We implement the OAuth 2.1 draft plus the listed RFCs:

  • Authorization code grant only — no implicit, password, or client-credentials grant.
  • PKCE is required for all clients (RFC 7636), public and confidential alike.
  • code_challenge_method must be S256 — the plain method is rejected.
  • Refresh tokens are rotated on every exchange; reuse triggers full token-chain revocation.
  • Redirect URIs are matched as exact strings (no prefix or substring matching), with one exception: for loopback IP redirect URIs (http://127.0.0.1/..., http://[::1]/...), any port is allowed per RFC 8252 §7.3.
  • Bearer tokens are sent in the Authorization header (RFC 6750). Form and query parameter token transport are not supported.
  • Dynamic client registration is offered as a Mastodon-style subset of RFC 7591.

Endpoints

URL Purpose Spec
/api/v2/apps/ Dynamic client registration RFC 7591 (subset)
/oauth/authorize/ Authorization endpoint OAuth 2.1 §4.1.1
/oauth/token/ Token endpoint OAuth 2.1 §4.1.3, §4.3.1
/oauth/revoke_token/ Token revocation RFC 7009
/api/v2/auth/me/ Inspect the current token

Client types

Type Token-endpoint client auth Use for
public None (PKCE only) Native apps, mobile apps, SPAs, CLIs
confidential HTTP Basic with secret Server-side web apps that can hold a secret

PKCE applies to both. Public clients must not ship a client_secret.

Scopes

Scope Grants
read Every read endpoint is anonymous, so requesting this scope is superfluous.
import Permission to upload images via /api/v2/import/.... Additionally requires the authenticated user to have contributor (staff) status.

The default scope when none is requested is read. Additional scopes will be added in the future.

Registering a client

See Apps for the full registration reference.

POST /api/v2/apps/

You receive a client_id (and a client_secret if you registered as confidential). Credentials are valid only on the instance that issued them.

Authorization request

Send the user's browser to the authorization endpoint with the parameters below.
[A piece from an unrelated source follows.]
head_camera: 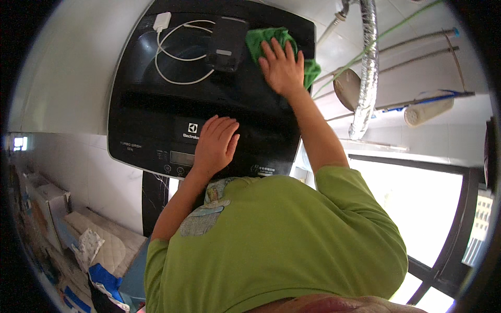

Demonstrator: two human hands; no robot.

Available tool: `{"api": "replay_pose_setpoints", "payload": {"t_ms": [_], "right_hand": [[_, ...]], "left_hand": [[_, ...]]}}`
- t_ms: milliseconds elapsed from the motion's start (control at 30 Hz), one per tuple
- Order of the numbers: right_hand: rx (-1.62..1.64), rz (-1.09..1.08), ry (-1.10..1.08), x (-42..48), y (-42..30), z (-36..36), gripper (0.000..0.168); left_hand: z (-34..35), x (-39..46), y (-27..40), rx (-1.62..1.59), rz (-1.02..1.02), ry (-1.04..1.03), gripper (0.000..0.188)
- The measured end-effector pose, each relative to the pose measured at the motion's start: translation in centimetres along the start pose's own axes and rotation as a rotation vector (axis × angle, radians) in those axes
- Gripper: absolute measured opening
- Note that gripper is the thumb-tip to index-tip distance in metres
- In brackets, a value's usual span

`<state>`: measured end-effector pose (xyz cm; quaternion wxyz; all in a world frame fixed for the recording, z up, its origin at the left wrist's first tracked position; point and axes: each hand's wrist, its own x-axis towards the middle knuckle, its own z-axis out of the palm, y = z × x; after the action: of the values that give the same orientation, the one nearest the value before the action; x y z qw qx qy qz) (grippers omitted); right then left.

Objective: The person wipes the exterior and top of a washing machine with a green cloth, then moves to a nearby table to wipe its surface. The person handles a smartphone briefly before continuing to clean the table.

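Observation:
A black Electrolux washing machine (250,101) with a glossy top stands before me. My right hand (282,70) lies flat over a green cloth (260,37), pressing it against the far right part of the lid. Some of the cloth (311,70) hangs past the lid's right edge. My left hand (217,143) rests on the front panel beside the logo, holding nothing, its fingers slightly bent. Left of the cloth lies a flat black device (227,43), perhaps a phone. A white cable (160,70) loops beside it to a white charger plug (162,20).
A foil duct (368,66) hangs at the right, near wall rods (415,39) and a round pan-like object (346,90). A bright window (415,203) is at lower right. Lower left shows a padded mat (113,242) and blue fabric (103,279).

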<state>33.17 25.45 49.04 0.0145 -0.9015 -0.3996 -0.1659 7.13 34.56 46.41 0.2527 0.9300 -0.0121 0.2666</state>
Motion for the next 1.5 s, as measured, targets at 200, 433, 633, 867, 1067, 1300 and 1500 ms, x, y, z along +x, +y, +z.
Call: {"api": "replay_pose_setpoints", "payload": {"t_ms": [200,433,633,867,1067,1300,1500], "right_hand": [[0.049,0.049,0.008,-11.5,-1.7,-4.4,0.052],[0.108,0.202,-0.067,-13.1,-1.0,-3.9,0.056],[0.171,0.264,-0.091,-8.3,1.1,-3.2,0.056],[0.169,0.322,-0.102,1.4,4.8,0.3,0.056],[0.224,0.396,-0.119,9.6,7.6,3.9,0.057],[0.216,0.424,-0.13,12.0,9.1,5.0,0.057],[0.211,0.288,-0.244,8.6,6.4,2.1,0.061]], "left_hand": [[0.2,0.1,0.1,0.012,0.04,0.03,0.025],[0.6,0.1,0.1,0.066,0.067,-0.037,0.025],[1.3,0.4,0.0,0.144,0.132,-0.062,0.026],[1.4,1.5,0.8,0.364,0.169,-0.181,0.039],[1.2,2.0,1.2,0.416,0.087,-0.282,0.046],[1.4,2.3,1.8,0.394,0.087,-0.262,0.046],[1.8,2.2,1.1,0.328,0.121,-0.184,0.047]]}}
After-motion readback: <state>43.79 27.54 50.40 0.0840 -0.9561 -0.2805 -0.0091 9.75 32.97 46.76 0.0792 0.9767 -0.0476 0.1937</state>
GET https://yesterdays.maprva.org/oauth/authorize/
    ?response_type=code
    &client_id={CLIENT_ID}
    &redirect_uri={REDIRECT_URI}
    &scope=read+import
    &state={STATE}
    &code_challenge={CHALLENGE}
    &code_challenge_method=S256
Parameter Required Notes
response_type yes Must be code.
client_id yes Issued at registration.
redirect_uri yes Exact match against a URI registered for this client.
scope no Space-separated list of scopes. Defaults to read.
state no Opaque value echoed back in the redirect. Strongly recommended even with PKCE.
code_challenge yes Base64url-encoded SHA-256 of the verifier (RFC 7636 §4.2).
code_challenge_method yes Must be S256.

The user sees a consent screen showing your app's name, the requested scopes, and the redirect URI you provided. If they approve, the browser is redirected to your redirect_uri with a code and the state you sent.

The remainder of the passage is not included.